▶ Work instructions: Transcribe the whole listing precisely, leaving nothing out.

▶ Data:
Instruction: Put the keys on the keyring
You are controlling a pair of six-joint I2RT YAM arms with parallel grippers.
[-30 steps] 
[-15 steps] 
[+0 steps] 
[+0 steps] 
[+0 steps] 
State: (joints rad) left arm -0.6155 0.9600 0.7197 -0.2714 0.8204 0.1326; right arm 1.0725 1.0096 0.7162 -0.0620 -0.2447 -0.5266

▶ Your response:
Instruction: Put the keys on the keyring
You are controlling a pair of six-joint I2RT YAM arms with parallel grippers.
[-30 steps] 
[-15 steps] 
[+0 steps] 
[+0 steps] 
[+0 steps] 
State: (joints rad) left arm -0.6155 0.9600 0.7197 -0.2714 0.8204 0.1326; right arm 1.0725 1.0096 0.7162 -0.0620 -0.2447 -0.5266

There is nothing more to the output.